Her book was about her dogs over the years, their antics, their love and the unconditional happiness they bring, even when they are making you furious. So, I’m inspired today to write a little dog ‘book’ of my own right here on my blog. You all know I’m an animal lover, but I’m a card carrying Dog Person as well. I’ve decided that I’m going to write about each of the wonderful balls of fluff that have been part of my marriage. I will not write about the dogs I had as a child, because at the time my mother was not a Dog Person (she’s since reformed), and none of those stories end happily. So, I’ll just write about my little loves in fur since I married Mr. Big Prize. This is gonna have to be my first multi-part blog, because after 14 years of marriage and eight dogs, well, you just can’t say it quick.

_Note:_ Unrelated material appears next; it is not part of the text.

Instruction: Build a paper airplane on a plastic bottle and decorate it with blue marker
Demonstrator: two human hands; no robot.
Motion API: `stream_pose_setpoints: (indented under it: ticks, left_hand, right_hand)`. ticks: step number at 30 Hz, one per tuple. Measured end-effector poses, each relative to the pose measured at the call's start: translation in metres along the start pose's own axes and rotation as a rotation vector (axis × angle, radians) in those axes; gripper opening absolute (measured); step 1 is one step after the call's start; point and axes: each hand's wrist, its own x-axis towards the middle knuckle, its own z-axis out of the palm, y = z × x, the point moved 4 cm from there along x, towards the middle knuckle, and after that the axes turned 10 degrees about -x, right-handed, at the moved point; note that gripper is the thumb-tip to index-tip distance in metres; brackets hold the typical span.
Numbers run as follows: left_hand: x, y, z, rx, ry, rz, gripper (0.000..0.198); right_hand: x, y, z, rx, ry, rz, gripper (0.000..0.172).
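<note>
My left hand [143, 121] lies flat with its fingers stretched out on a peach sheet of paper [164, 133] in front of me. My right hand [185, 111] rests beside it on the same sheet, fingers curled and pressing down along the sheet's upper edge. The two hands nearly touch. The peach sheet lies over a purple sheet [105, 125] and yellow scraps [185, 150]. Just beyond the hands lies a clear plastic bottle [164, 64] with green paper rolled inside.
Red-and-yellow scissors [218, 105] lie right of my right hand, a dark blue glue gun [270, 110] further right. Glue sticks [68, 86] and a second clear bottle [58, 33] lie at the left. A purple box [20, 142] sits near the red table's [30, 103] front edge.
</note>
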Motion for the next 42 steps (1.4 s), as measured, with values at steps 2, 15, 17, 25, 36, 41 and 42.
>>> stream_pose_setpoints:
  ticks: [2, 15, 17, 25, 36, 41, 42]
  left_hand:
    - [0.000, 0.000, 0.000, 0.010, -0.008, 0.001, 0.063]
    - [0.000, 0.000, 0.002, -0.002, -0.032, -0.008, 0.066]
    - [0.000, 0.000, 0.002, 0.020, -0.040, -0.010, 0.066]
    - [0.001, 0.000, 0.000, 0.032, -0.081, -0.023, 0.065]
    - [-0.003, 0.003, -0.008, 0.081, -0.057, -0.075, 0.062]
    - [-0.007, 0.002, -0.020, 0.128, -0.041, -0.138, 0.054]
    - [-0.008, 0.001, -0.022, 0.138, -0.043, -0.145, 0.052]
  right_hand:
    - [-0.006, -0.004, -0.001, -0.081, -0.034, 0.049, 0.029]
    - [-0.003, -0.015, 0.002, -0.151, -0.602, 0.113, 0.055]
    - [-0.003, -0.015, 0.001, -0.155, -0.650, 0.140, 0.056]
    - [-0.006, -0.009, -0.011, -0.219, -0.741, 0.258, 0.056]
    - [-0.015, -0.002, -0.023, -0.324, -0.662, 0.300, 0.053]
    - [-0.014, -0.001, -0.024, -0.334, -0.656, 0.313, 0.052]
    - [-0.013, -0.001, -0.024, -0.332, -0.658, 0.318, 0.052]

My story really begins about 15 years ago, when I decided I really wanted to marry Mr. Big Prize. He was a Dog Person, though in his then 28 years of life he’d only had one-Friend, an ‘outside’ Cocker Spaniel that chocked to death on a chicken bone at some much too early age. But, despite that early tragedy, Mr. Big Prize was a dog lover. He had a breed all picked out-Border Collie- and a name ready to go –Blue. He even had a little magazine cut-out taped to his refrigerator door of just that sort of dog. Sitting obediently, blue eyes looking expectantly at some off camera master, yep, that was the Blue Mr. Big Prize wanted. But, from the very beginning of our courtship I’d pretty much been able to convince him that he needed whatever I thought he needed…whether I was right or not. So, I decided that even though he was then living in a less than 1000 square foot apartment, he needed a dog. But even I, dog behavior novice that I was, knew that a Border Collie was working dog, and those can’t be kept in a less than 1000 square foot apartment. But Mr. Big Prize loved those big blue eyes, so I found another dog with equally big, equally blue, eyes. The Husky. Yes, you may now laugh. If there is any dog on the planet LESS suited to a less than 1000 square foot apartment than the Border Collie, it’s the Husky. But, I was determined, and for those who know me, that’s a dangerous state for me to be in.
I found a copy of the Sunday paper, and a listing for a breeder only 20 minutes away who was advertising Husky pups for a low low $85.00. So, out we went, to buy ‘our’ first dog. Now, let me back-track a bit, back to that part about wanting to marry Mr. Big Prize. MBP claimed that he wanted to get married, and that he wanted that real bad. Both being of the Southern and Christian persuasions, and both being children of ministers of the latter, we weren’t the ‘moving in together’ types. Sadly, I found MBP to be a bit slow in the proposing department, and I devised a plan to speed things up a bit. It was two fold; A) get him out of that less than 1000 square foot apartment and into a bright shiny newly built home of his very own, and B) Get him a dog-one that thought of me as ‘mommy’. As a realtor at the time I had him building that house in no time flat, and I was picking out the paint colors. And so that is how/why, on that Sunday afternoon we found ourselves driving his bright red convertible to a Christmas tree farm to pick out a bright shiny new puppy too.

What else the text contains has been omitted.